| TASK INSTRUCTIONS |
Print the listing below from its opening line through the line holding "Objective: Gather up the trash", both ends included.

| DATA |
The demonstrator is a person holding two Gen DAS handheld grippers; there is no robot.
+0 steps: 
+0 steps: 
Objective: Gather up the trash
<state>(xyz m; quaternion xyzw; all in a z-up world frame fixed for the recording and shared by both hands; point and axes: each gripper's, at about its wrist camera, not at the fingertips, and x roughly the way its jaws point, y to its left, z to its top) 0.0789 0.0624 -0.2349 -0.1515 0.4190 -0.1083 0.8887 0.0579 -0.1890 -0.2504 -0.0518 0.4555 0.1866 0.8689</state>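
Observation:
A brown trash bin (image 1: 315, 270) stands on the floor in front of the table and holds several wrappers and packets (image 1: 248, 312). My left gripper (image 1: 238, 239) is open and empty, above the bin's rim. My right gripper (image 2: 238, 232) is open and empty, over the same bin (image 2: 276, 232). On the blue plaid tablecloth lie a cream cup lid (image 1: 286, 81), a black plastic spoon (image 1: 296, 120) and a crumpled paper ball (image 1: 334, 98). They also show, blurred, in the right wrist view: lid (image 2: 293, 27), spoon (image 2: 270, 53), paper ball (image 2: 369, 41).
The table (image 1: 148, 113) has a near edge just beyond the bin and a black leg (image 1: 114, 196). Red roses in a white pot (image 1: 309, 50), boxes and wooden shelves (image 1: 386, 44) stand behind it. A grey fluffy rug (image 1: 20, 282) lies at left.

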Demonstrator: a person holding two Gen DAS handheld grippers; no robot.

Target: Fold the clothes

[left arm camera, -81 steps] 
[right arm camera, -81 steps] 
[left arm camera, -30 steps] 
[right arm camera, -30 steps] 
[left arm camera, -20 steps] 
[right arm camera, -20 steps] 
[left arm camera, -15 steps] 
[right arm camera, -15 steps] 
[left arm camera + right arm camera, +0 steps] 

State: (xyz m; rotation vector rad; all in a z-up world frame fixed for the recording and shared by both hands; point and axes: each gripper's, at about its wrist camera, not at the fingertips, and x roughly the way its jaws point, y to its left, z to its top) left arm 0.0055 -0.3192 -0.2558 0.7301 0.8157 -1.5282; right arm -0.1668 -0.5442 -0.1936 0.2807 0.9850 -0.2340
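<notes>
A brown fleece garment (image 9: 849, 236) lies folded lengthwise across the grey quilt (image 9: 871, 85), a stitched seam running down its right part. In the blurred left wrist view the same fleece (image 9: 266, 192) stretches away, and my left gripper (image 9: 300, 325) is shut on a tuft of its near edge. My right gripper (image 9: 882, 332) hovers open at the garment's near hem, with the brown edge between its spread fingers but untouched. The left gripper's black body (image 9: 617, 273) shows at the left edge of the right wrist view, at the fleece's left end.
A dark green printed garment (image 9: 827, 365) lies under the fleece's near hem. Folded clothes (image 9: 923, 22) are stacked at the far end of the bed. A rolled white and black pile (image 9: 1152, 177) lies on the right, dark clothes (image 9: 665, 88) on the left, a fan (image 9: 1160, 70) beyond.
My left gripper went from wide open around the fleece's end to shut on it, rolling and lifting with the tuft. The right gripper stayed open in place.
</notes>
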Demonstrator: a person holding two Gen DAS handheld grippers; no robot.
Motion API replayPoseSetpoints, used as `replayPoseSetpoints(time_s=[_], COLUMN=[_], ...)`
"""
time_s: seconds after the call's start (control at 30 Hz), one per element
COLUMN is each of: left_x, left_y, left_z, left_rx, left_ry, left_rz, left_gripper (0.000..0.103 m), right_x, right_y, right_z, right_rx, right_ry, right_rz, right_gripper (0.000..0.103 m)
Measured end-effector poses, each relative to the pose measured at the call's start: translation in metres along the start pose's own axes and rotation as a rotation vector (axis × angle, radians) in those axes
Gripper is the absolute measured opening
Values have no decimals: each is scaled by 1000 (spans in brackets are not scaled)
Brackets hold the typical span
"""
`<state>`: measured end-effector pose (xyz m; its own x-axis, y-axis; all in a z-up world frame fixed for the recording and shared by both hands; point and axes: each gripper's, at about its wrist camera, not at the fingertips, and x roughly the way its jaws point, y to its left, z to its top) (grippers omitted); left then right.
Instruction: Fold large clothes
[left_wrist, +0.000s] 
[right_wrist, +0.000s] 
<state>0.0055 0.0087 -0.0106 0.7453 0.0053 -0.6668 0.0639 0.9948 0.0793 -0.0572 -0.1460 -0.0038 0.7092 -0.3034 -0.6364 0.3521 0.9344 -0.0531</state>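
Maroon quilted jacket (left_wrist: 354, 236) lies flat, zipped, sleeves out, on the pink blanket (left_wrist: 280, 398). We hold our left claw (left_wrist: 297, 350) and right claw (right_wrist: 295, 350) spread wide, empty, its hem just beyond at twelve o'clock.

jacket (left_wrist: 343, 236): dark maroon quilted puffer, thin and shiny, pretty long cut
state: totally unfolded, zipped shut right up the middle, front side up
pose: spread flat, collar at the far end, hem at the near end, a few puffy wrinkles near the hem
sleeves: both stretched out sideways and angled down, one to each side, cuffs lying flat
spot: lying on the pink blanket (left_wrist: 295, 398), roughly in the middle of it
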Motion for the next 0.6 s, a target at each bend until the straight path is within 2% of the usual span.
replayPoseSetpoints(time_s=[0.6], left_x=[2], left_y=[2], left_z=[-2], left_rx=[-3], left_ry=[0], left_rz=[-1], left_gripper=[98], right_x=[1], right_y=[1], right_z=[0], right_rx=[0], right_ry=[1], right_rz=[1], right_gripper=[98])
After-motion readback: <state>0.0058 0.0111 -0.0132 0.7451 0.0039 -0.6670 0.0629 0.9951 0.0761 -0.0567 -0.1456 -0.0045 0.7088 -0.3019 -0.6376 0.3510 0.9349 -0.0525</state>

| OUTPUT OF THE TASK |
The demonstrator is a person holding two Gen DAS handheld grippers; there is no robot.
+0 steps: 
+0 steps: 
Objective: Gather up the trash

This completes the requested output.